### Problem statement
Of the entries below, return exactly those lines that fall between the one containing "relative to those" and the one containing "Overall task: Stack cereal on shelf", the two end lines included.

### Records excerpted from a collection
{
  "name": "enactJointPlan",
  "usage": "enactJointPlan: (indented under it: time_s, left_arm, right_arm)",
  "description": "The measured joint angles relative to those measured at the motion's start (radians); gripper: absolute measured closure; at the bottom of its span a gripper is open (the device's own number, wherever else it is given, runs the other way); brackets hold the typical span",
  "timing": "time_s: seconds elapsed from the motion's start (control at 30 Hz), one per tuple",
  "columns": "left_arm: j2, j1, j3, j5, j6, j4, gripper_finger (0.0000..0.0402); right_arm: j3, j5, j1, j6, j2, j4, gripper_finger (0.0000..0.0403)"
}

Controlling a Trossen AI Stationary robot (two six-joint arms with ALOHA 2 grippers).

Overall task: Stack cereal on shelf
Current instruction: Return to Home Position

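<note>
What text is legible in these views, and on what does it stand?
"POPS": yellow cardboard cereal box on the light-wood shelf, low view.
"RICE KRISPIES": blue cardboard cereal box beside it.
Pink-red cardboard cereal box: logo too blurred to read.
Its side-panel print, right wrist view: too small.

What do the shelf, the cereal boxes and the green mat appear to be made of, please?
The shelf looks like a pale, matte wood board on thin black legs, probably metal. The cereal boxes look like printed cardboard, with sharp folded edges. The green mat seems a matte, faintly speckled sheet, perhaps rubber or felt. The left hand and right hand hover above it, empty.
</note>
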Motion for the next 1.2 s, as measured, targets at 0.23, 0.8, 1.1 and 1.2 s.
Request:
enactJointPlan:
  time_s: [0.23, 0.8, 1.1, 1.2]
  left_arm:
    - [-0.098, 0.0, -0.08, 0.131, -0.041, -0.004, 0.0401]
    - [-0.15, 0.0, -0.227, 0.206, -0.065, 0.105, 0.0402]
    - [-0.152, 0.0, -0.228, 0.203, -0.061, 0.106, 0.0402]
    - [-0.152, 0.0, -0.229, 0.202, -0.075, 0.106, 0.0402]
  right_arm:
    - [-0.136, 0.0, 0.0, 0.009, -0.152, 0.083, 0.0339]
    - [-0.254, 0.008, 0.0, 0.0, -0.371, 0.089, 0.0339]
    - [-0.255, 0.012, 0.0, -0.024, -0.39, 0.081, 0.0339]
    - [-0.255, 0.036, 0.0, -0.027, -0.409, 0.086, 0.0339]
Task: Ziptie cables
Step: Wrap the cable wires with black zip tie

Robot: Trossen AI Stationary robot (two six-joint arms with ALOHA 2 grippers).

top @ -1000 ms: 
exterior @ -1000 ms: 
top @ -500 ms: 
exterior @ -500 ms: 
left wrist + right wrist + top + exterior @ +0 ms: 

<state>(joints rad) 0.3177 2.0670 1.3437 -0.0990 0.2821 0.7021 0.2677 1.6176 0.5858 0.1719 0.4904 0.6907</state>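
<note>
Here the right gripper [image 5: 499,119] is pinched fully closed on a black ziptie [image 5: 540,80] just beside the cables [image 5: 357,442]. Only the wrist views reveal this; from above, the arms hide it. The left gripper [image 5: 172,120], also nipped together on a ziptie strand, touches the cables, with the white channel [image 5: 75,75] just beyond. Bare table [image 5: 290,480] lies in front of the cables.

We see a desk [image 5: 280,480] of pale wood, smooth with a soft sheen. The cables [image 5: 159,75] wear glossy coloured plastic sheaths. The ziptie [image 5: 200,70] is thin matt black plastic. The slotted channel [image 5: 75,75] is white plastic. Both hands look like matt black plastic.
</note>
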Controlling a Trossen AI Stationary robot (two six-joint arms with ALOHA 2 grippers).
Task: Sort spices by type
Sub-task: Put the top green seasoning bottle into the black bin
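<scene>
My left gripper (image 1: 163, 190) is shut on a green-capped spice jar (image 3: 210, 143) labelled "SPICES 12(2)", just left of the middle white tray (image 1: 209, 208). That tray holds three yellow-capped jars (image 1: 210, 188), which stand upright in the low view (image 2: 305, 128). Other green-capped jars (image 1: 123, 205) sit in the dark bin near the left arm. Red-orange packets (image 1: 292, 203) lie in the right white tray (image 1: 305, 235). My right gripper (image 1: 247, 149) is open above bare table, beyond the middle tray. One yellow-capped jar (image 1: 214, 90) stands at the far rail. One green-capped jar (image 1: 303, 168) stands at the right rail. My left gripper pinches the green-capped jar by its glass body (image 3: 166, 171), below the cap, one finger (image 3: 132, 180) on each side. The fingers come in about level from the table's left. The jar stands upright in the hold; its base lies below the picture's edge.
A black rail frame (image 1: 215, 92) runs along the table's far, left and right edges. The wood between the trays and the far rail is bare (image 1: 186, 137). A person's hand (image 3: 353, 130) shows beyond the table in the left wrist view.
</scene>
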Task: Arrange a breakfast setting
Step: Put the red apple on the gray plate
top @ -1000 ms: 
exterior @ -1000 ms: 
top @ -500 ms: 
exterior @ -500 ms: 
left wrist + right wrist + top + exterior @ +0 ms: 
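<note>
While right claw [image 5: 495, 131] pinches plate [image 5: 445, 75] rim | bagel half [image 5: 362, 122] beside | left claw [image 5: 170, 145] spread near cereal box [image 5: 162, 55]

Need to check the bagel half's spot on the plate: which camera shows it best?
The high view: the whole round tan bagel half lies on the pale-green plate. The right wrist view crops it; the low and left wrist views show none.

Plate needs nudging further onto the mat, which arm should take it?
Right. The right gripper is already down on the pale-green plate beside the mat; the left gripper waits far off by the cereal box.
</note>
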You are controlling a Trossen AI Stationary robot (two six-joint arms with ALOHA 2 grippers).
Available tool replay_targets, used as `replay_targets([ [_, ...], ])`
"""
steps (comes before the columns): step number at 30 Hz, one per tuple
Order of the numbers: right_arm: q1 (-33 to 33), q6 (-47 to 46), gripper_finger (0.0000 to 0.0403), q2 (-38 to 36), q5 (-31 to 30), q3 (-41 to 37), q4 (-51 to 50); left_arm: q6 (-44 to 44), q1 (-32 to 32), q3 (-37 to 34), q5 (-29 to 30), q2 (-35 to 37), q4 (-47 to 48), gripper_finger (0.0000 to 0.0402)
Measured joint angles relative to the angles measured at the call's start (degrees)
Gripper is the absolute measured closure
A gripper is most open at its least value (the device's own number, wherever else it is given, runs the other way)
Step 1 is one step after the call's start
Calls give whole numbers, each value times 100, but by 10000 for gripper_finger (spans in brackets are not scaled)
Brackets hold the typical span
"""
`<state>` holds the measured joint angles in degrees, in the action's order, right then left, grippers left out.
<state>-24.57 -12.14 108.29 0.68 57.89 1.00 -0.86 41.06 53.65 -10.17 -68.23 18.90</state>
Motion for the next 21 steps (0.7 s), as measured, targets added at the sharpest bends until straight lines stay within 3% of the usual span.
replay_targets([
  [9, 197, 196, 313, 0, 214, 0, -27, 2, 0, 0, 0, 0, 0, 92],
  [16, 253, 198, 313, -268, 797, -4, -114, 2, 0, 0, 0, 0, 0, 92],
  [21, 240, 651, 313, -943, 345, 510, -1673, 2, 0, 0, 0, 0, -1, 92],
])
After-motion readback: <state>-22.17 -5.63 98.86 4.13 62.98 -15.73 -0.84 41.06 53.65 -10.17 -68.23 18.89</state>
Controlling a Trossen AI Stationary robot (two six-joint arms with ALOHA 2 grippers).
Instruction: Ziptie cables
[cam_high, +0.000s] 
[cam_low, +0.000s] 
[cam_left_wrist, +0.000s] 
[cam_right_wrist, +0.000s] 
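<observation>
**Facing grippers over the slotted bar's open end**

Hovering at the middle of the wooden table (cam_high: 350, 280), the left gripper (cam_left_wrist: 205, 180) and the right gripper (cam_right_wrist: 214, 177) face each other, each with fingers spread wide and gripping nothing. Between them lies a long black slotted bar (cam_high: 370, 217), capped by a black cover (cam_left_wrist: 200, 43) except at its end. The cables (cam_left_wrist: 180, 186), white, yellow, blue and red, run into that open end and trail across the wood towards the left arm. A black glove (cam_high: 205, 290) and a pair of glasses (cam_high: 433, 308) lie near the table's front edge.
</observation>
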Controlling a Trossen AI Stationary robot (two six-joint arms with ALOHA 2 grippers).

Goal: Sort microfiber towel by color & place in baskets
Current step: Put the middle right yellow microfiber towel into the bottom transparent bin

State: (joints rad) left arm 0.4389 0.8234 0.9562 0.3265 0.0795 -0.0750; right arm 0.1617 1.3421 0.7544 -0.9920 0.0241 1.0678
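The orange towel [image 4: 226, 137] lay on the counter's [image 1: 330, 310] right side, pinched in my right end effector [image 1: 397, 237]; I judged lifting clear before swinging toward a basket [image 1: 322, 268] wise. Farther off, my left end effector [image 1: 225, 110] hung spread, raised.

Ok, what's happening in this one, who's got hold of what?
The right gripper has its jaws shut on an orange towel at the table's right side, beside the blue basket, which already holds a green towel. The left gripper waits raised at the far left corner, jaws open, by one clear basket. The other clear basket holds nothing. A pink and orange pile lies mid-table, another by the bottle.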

### Response area
  "description": "The measured joint angles relative to those measured at the motion's start (radians); gripper: absolute measured closure; at the bottom of its span a gripper is open (the device's own number, wherever else it is given, runs the other way); brackets hold the typical span",
  "timing": "time_s: seconds elapsed from the motion's start (control at 30 Hz), one per tuple",
  "columns": "left_arm: j2, j1, j3, j5, j6, j4, gripper_finger (0.0000..0.0402); right_arm: j3, j5, j1, j6, j2, j4, gripper_finger (0.0000..0.0403)"
}

Controlling a Trossen AI Stationary robot (two six-joint arms with ALOHA 2 grippers).

Overall task: Stack cereal on shelf

The exercise is done, with nothing more to add.